A Good Academic Novel


Over the years I’ve read a fair number of academic novels. Examples come to mind by Jane Smiley, Bernard Malamud, Vladimir Nabokov, David Lodge, Kingsley Amis, and C. P. Snow, just to name half a dozen. Richard Russo’s Straight Man (1997) is as good as any of them.
            Almost fifty, stuck in a regional state university in a small town in Pennsylvania,
William Henry Devereaux, Jr. is the interim chair of English, treated with suspicion by his colleagues, even though he would like to shield their incompetence from the administration, while he’s treated with uncomprehending lassitude by the students he tries to provoke to stand up for themselves, to coax into using a little reason, and in his fiction workshop, to protect themselves from their own gaucheness: “always understate necrophilia,” he says to his worst writer, who doesn’t. At least two of his fellow faculty members have physically attacked him. He insulates himself from the knocks while trying everyone’s patience with his jokes. He likes to take advantage of the fact that his paranoid, hyper-sensitive colleagues can’t seem to say anything that doesn’t tee up a comic line from him—everybody’s a straight man. But Hank’s humor isn’t masking depression or despair. He’s a happy man, when he stops to realize it, though he’s under a good deal of pressure.
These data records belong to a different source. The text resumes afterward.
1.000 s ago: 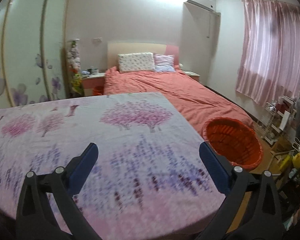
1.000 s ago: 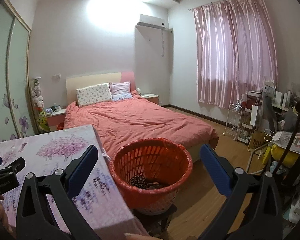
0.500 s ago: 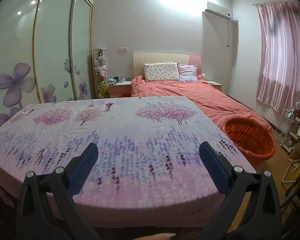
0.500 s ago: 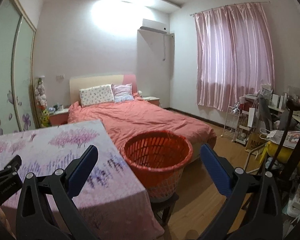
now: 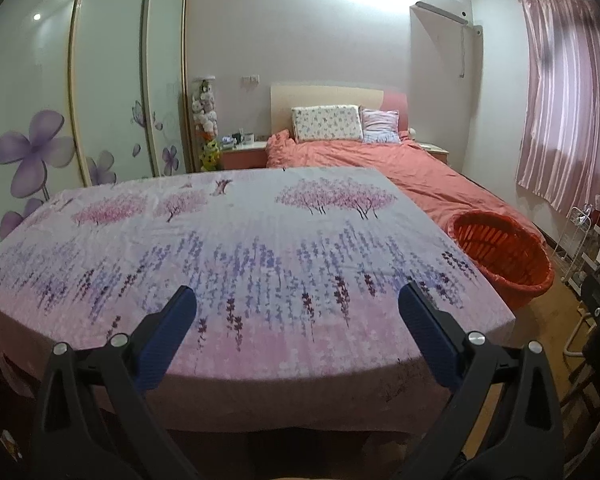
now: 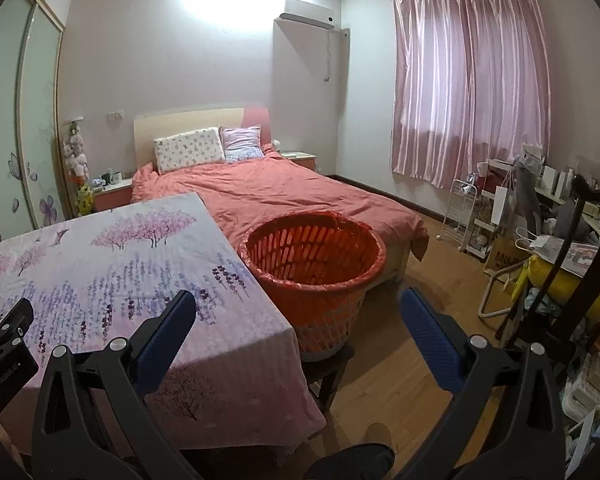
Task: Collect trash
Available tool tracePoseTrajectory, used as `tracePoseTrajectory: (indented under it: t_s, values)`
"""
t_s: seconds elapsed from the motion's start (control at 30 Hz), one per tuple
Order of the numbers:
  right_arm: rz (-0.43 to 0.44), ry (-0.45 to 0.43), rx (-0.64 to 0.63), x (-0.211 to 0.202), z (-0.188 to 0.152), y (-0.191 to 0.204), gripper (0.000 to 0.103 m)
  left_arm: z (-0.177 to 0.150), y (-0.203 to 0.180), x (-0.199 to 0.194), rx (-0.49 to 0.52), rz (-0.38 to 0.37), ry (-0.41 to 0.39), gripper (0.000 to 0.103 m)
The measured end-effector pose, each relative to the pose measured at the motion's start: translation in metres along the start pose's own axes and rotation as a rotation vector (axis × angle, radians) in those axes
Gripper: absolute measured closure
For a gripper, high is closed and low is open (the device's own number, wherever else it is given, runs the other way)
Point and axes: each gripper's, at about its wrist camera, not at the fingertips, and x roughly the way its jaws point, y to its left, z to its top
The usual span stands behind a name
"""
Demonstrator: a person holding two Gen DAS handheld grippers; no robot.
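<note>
An orange slatted basket (image 6: 314, 268) lined with a red bag stands on a dark stool beside the table's right edge; it also shows at the right of the left wrist view as the basket (image 5: 500, 254). From here I cannot see into it. My left gripper (image 5: 296, 312) is open over the near edge of the floral-cloth table (image 5: 240, 240), nothing between its blue pads. My right gripper (image 6: 298, 312) is open too, empty, hovering near the table's right corner and the basket. I see no trash on the cloth.
A bed with a coral duvet (image 6: 284, 196) lies behind the table. Cluttered racks and bags (image 6: 540, 240) fill the right side. Wardrobe doors with flower prints (image 5: 80, 120) line the left. Wood floor (image 6: 412, 360) lies between basket and racks. A dark shoe (image 6: 352, 460) shows below.
Both grippers have pulled back and risen from the table and basket. The left view swung left, taking in the whole tabletop. The basket's inside dropped out of the right view.
</note>
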Motion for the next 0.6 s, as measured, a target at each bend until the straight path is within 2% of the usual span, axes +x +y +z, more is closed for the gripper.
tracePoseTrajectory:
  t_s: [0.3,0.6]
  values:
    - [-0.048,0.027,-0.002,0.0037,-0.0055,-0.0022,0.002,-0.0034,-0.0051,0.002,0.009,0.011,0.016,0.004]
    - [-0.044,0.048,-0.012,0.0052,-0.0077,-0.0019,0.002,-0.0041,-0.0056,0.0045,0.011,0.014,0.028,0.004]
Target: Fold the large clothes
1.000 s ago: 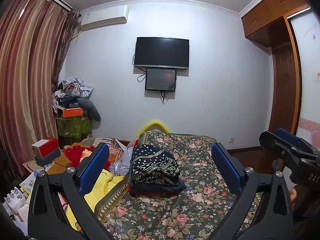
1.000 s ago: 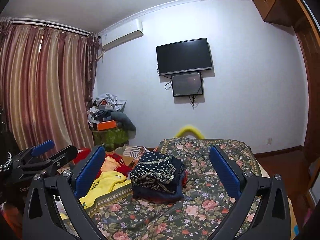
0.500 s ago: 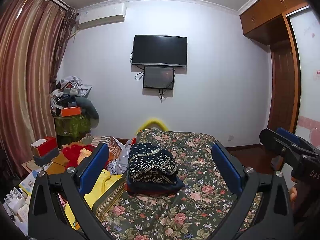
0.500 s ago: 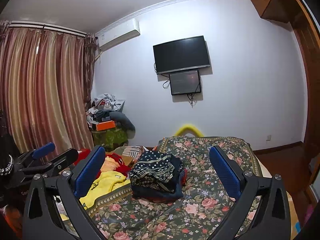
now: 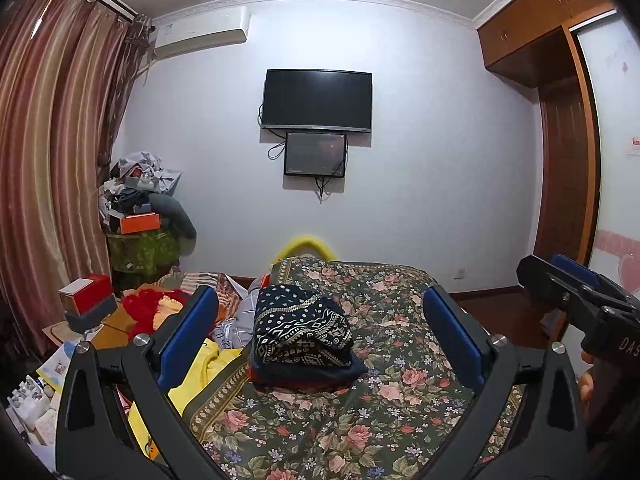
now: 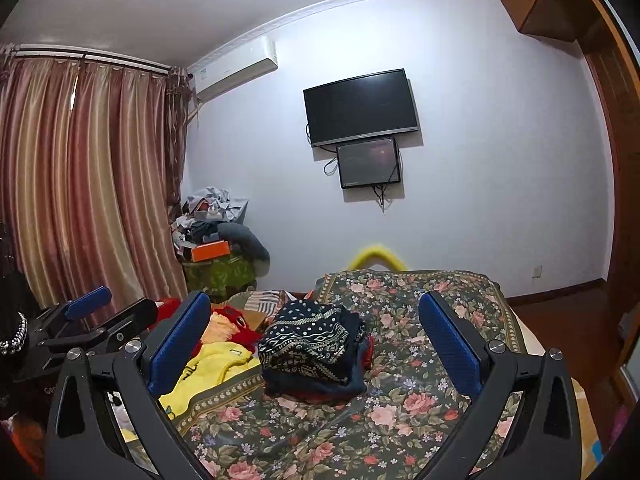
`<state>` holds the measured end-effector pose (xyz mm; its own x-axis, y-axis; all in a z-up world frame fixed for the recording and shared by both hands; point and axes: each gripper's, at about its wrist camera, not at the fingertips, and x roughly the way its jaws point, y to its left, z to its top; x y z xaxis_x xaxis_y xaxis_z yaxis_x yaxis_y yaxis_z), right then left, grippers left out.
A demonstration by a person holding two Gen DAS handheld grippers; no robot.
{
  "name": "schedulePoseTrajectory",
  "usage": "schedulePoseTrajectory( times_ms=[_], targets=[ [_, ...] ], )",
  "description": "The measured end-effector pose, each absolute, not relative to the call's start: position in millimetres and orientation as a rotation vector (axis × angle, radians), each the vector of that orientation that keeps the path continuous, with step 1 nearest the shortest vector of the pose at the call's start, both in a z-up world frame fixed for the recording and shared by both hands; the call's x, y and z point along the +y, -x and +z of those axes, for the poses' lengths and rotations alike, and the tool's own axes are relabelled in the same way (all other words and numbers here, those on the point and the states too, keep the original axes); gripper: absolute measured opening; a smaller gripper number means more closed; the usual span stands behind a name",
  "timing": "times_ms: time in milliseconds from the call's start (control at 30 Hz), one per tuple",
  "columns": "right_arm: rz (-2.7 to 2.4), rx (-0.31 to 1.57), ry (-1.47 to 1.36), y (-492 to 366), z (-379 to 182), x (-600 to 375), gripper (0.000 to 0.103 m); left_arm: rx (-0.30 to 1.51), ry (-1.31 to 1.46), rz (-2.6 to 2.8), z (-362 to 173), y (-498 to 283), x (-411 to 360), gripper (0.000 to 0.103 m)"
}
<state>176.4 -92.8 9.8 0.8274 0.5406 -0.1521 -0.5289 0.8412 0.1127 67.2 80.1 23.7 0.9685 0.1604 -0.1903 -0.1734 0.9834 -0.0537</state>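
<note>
Both tools are held above the near end of the bed, facing the far wall. The left gripper [image 5: 320,336], black frame with blue finger pads, has its jaws spread wide with nothing between them. The right gripper [image 6: 314,338], same build, is likewise released and empty.

The folded stack of dark navy clothes with white dot and diamond print [image 5: 302,334] sits on the dark floral bedspread [image 5: 384,364], left of the bed's middle and clear of both tools. A red layer shows at the stack's base (hard to tell which garment).

Left of the stack: a crumpled yellow garment [image 6: 208,372] at the bed's edge, and a red fluffy item [image 6: 236,324] beyond it.

On the far wall, a black flat television [image 5: 317,100] hangs above a smaller dark screen [image 5: 315,154]. Striped pinkish curtains [image 6: 80,184] cover the left side.
</note>
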Motion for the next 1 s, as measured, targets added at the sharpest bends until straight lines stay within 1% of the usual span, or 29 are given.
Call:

            One of the repeating motifs is Hank’s fondness for William of Occam and his famous razor: the simplest explanation is usually the right one. He even has a dog named Occam. But as the administration threatens drastic budget cuts and faculty firings, Hank’s life is anything but simple, and he becomes a media star, the villain of campus protest groups, and a phantom of the Modern Languages Building, skulking around above the ceiling tiles. Another repeated motif is Hank’s line, with varying epithets filling in the blank: “I’m not a --------, but I can play that role.” The Guardian reviewer Tom Cox ends his review, “Richard Russo might not be an acknowledged master of the campus novel, but he can definitely play that role.”